Problem: A complete response lists each line of the data below that includes the word "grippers".
[Start of section]
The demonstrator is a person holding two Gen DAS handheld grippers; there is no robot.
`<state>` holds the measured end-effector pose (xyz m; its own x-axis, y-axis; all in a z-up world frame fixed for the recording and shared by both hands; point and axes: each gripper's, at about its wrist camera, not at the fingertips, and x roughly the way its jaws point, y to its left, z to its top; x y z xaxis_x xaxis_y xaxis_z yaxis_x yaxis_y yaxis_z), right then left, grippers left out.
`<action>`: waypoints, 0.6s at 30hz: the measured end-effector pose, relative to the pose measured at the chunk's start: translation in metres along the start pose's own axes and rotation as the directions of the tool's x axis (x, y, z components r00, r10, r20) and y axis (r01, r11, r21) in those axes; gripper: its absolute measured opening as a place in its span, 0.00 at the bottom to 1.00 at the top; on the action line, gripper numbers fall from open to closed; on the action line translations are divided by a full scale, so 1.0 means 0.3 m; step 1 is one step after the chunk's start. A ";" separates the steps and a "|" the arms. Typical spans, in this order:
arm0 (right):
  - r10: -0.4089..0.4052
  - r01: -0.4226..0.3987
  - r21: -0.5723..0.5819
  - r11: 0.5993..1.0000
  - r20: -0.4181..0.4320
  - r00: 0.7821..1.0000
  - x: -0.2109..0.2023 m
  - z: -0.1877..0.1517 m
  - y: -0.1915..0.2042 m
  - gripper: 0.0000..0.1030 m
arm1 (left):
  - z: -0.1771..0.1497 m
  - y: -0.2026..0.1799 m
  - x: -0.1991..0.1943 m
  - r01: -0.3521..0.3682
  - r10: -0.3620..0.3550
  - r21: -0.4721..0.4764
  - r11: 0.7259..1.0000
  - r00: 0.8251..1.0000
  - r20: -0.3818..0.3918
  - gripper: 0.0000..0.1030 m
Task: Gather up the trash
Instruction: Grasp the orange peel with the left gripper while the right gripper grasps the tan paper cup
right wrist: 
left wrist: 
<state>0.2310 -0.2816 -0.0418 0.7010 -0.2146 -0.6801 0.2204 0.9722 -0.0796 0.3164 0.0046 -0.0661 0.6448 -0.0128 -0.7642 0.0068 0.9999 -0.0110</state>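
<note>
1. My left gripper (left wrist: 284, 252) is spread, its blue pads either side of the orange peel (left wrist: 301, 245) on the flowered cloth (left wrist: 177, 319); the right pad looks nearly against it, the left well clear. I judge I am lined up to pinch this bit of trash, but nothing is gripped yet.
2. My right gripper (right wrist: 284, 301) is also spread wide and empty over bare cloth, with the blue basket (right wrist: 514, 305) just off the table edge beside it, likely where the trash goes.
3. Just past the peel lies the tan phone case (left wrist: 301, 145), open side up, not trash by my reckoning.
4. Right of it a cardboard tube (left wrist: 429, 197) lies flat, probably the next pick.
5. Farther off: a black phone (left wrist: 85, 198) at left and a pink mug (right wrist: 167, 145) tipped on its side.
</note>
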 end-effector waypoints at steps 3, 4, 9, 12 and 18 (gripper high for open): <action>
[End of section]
Answer for this exercise:
The demonstrator is a person holding two Gen DAS handheld grippers; there is no robot.
`<state>` holds the measured end-effector pose (xyz m; its own x-axis, y-axis; all in a z-up world frame fixed for the recording and shared by both hands; point and axes: each gripper's, at about its wrist camera, not at the fingertips, and x roughly the way its jaws point, y to its left, z to its top; x y z xaxis_x xaxis_y xaxis_z yaxis_x yaxis_y yaxis_z), right then left, grippers left out.

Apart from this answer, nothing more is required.